## INFORMATION SHOWN
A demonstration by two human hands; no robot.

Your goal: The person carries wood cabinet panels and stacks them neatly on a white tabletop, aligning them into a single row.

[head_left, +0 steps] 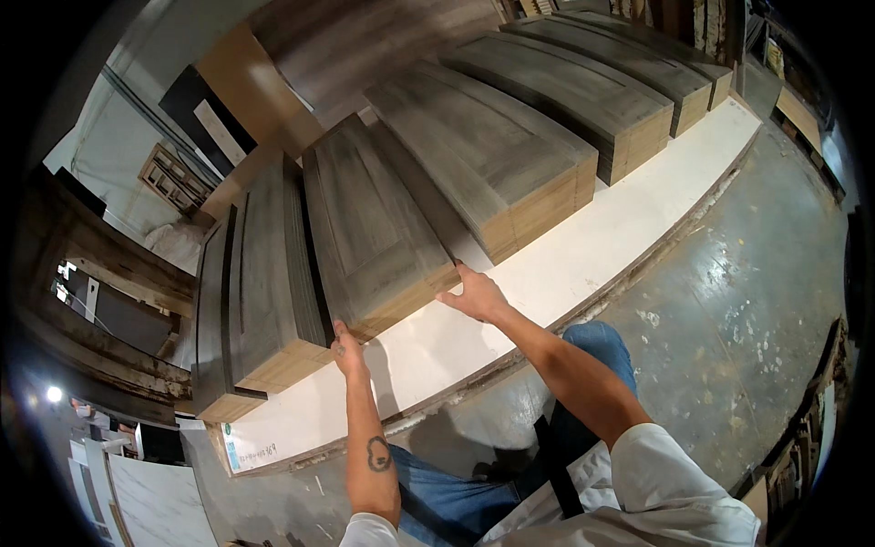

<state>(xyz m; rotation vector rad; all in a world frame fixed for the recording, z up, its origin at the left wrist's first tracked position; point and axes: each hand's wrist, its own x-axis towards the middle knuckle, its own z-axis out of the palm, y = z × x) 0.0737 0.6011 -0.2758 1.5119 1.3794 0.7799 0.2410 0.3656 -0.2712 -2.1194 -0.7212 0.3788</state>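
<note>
A stack of grey-brown wooden cabinet doors (374, 214) lies in front of me, with pale raw wood on its near end. At its near left corner, my left hand (346, 348) grips the side, thumb up; its other fingers are mostly hidden in the gap beside the neighbouring stack. My right hand (476, 294) holds the near right corner, fingers along the side edge and thumb by the end face. The doors rest on a white board (547, 278). To the left stands a second door stack (272, 260), and to the right a wider one (492, 150).
More door stacks (565, 91) continue to the far right, and a narrow one (216, 310) stands far left. Dark worn beams (118, 351) are at left. Grey concrete floor (711, 301) stretches along the board's near edge. A marble-patterned panel (159, 497) leans at lower left.
</note>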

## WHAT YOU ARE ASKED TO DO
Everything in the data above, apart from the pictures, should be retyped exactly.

## SOLVED EXERCISE
A demonstration by two human hands; no robot.

Your goal: The person carries wood cabinet panels and stacks them neatly on a white tabletop, aligning them into a single row.

[head_left, +0 steps] 

<state>(xyz m; rotation vector rad; all in a world frame fixed for the recording, z up, its origin at the left wrist's first tracked position; point and axes: each hand's wrist, its own x-axis towards the middle knuckle, its own z-axis out of the palm, y = z × x) 0.0737 0.6011 -0.2758 1.5119 1.3794 0.7799 0.2410 0.3656 -0.2712 -2.1194 -0.7212 0.3788</state>
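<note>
A stack of grey-brown wooden cabinet doors (374, 214) lies in front of me, with pale raw wood on its near end. At its near left corner, my left hand (346, 348) grips the side, thumb up; its other fingers are mostly hidden in the gap beside the neighbouring stack. My right hand (476, 294) holds the near right corner, fingers along the side edge and thumb by the end face. The doors rest on a white board (547, 278). To the left stands a second door stack (272, 260), and to the right a wider one (492, 150).
More door stacks (565, 91) continue to the far right, and a narrow one (216, 310) stands far left. Dark worn beams (118, 351) are at left. Grey concrete floor (711, 301) stretches along the board's near edge. A marble-patterned panel (159, 497) leans at lower left.
</note>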

Nothing remains to add to the answer.